Svanita l'ultima occasione di chiudere la partita del governo Conte con la spallata andata a vuoto, Salvini deve ora abbandonare il terreno della mera propaganda, quello su cui si muove meglio, e iniziare a fare politica nel senso pieno del termine, sia lasciando spazio ai leghisti più attenti alle sfumature politiche, a partire da Giorgetti, sia decidendosi a rivestire i panni di un leader di coalizione, anche in questo caso accettando mediazioni e cessioni di potere su tutti i piani. Questo, del resto, è stato per vent'anni uno dei segreti di Silvio Berlusconi che, sia pure senza mai mettere in discussione la primazia del suo partito, si sforzava, in alcuni casi con quasi inaudita generosità politica, di accontentare quanto più possibile gli alleati. A patto naturalmente che non si mettesse in discussione la sua corona.

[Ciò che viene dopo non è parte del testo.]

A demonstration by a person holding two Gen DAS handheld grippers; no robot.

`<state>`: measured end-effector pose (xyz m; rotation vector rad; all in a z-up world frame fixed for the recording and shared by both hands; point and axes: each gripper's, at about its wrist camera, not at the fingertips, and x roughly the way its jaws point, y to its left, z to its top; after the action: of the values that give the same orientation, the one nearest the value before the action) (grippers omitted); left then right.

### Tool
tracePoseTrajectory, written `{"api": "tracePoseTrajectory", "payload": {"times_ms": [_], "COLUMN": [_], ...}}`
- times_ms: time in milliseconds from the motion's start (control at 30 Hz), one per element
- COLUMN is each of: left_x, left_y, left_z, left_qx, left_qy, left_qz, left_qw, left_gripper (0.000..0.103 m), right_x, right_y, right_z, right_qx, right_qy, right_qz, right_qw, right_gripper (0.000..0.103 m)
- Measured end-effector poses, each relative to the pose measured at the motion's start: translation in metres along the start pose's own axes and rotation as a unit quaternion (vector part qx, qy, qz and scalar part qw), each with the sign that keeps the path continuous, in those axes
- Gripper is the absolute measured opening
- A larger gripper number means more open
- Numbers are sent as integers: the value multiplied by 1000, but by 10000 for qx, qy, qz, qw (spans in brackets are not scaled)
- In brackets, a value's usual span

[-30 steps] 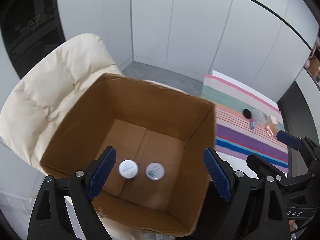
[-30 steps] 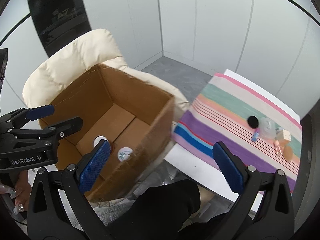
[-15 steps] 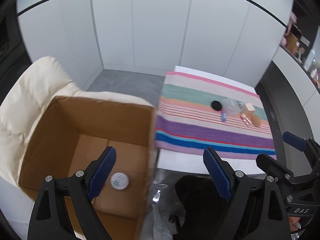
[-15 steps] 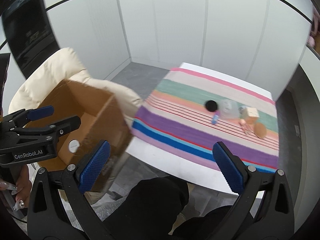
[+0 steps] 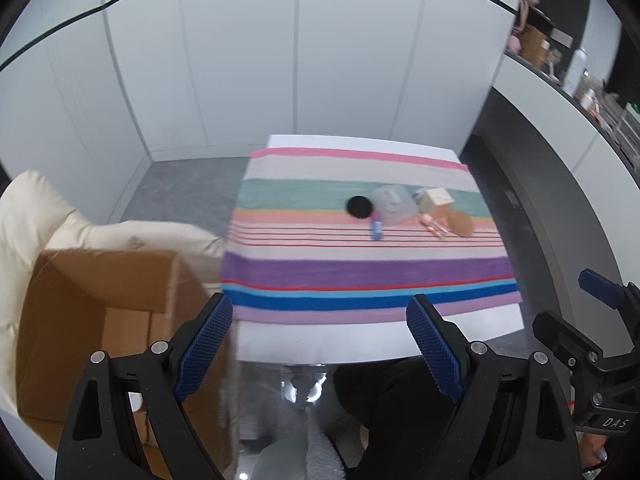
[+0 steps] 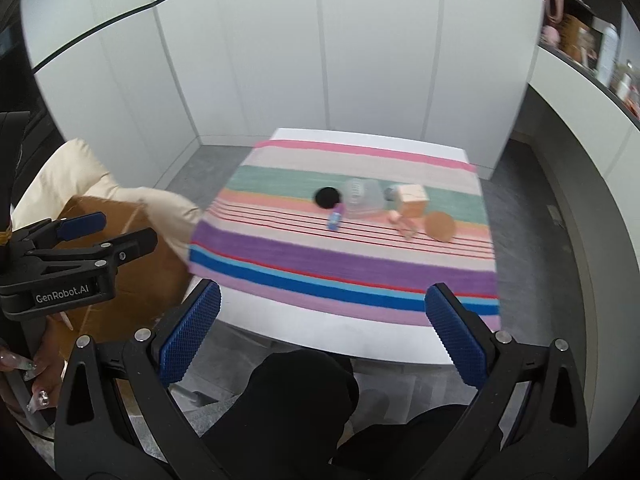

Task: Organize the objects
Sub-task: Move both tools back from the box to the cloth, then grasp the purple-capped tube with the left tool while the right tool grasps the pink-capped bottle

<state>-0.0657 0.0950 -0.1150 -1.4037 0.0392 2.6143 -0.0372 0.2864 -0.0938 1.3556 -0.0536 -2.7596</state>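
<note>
A white table (image 5: 360,344) covered by a striped cloth (image 5: 360,272) stands ahead, and everything else is placed from it. On the cloth's far half lies a row of small items: a black round pad (image 5: 359,207), a clear plastic tub (image 5: 394,205) just right of it, a small purple tube (image 5: 376,229) in front of the tub, then a beige box (image 5: 438,199), a pink item too blurred to name, and a tan sponge (image 5: 461,223). Left of the table, an open cardboard box (image 5: 100,312) sits on a cream cushion (image 5: 36,216).

The left gripper (image 5: 319,350) and the right gripper (image 6: 322,334) both hover above the table's near edge, jaws wide apart, holding nothing.

These items are probably light. The sponge and pad look soft, so pinch them across their edges. The tube may roll; take it across its middle. The tub may flex, so squeeze gently.
</note>
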Motion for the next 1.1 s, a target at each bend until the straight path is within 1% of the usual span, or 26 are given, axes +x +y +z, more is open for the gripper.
{"api": "tracePoseTrajectory", "payload": {"times_ms": [233,400,600,667,767,900,1000,1100], "left_x": [10,18,27,33,42,63,86,119], "left_y": [-46,-69,-84,-89,-93,-91,-94,-100], "left_z": [11,16,22,27,32,42,53,64], "left_qx": [347,504,689,806,927,946,1018,1143], "left_qy": [23,98,88,48,23,243,364,545], "left_qz": [-245,-348,-251,-128,53,81,144,172], "left_qw": [9991,9981,9973,9967,9957,9952,9940,9918], "left_gripper": [90,90,90,90,90,90,90,90], "right_x": [-9,-8,-1,4,20,49,76,105], "right_y": [-46,-70,-93,-101,-116,-138,-152,-163], "right_z": [-12,-19,-23,-24,-25,-22,-16,-10], "right_qx": [345,541,606,632,724,889,991,988], "right_qy": [18,64,56,48,106,210,320,410], "right_qz": [-288,-390,-529,-546,-489,-390,-373,-400], "right_qw": [9990,9978,9967,9965,9961,9951,9939,9935], "right_gripper": [103,103,103,103,103,103,103,103]}}
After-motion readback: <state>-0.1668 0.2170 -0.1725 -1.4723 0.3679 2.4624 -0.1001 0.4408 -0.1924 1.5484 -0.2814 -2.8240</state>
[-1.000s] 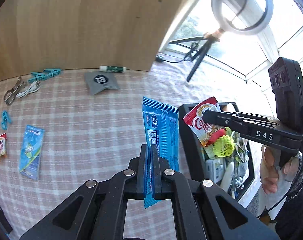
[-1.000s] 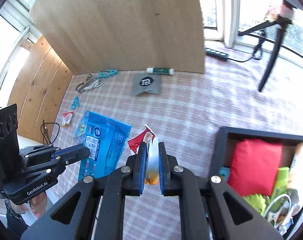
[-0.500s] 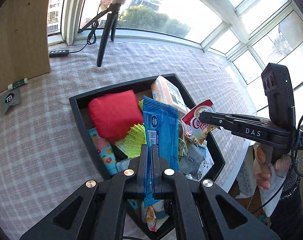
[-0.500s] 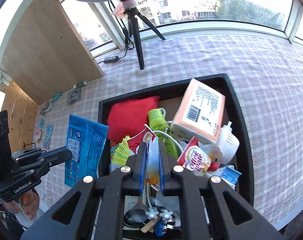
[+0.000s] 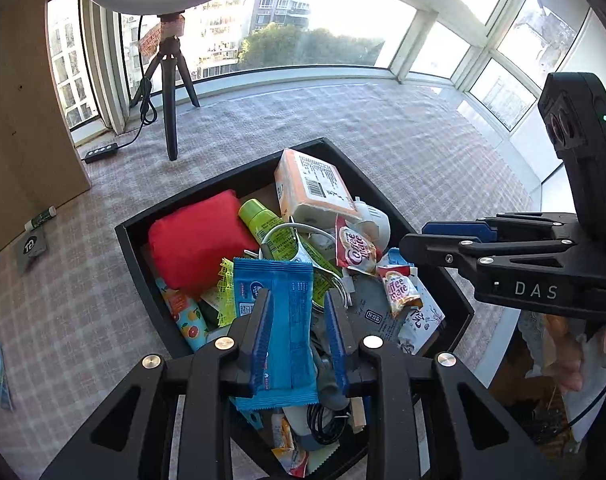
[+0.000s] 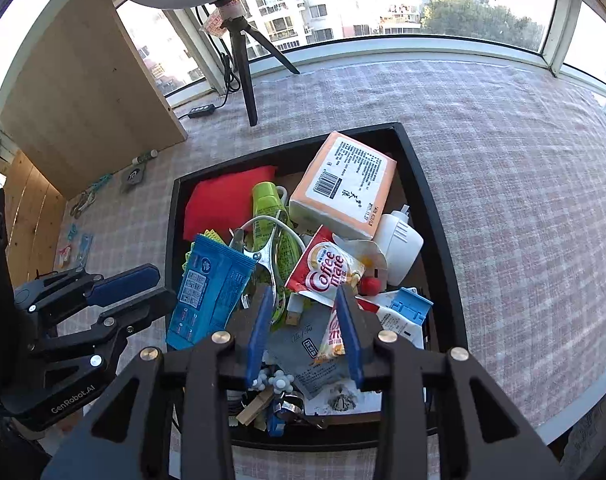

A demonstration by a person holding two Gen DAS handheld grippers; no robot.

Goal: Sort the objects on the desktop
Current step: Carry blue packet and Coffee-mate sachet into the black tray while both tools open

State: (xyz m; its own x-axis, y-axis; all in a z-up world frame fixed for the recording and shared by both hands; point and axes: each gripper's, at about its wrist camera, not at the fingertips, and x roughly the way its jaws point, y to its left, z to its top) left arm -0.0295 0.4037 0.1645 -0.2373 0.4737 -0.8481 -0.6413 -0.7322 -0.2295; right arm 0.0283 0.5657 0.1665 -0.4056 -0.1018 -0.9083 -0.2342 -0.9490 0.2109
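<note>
Both claws now hang over the black tray (image 6: 435,216), where a second ago they hung over open tabletop. The left claw (image 5: 297,312) has just been opening; the blue wet-wipe packet (image 5: 281,320) sits loose between its spread jaws, unclamped. The right claw (image 6: 305,312) has likewise been opening; the Coffee-mate sachet (image 6: 335,336) lies just below its jaws, released among the tray's clutter. Judgement: both drops are nearly complete.

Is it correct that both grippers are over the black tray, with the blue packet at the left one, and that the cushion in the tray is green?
Not quite: the cushion is red, not green, as the left wrist view shows. The rest holds: the left gripper and right gripper are over the black tray, and the blue packet is between the left one's just-opened jaws.
</note>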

Salvini però non è Berlusconi. Tollera pochissimo le pastoie che inevitabilmente implicherebbe riconoscere ruolo e potere ai moderati di Fi, che in realtà non lo sopportano come lui non sopporta loro. Diffida di una Meloni che mira in tutta evidenza a pescare nel suo stesso bacino elettorale, e con successo crescente. Per natura, non è portato al calibrare e dosare i toni, come si impone a chi guida non un partito ma una coalizione. In un certo senso il suo alleato ideale, e di gran lunga il preferito, era proprio Luigi Di Maio. Ma quella porta la ha chiusa lui stesso, con scarsa preveggenza, nello scorso agosto. Così adesso entrambi gli ex soci del governo gialloverde si trovano al bivio: i 5S devono decidere se seguire Conte sulla strada dell'alleanza con il Pd, difendere una linea autonomista destinata probabilmente a finirli o dividersi, riaprendo così le porte, per l'ala destra, a una possibile alleanza con la Lega. Salvini deve decidere se tenere duro sulle posizioni cesariste che hanno già smesso di pagarlo in termini di consenso crescente o tentare la metamorfosi da istrionico tribuno a leader politico.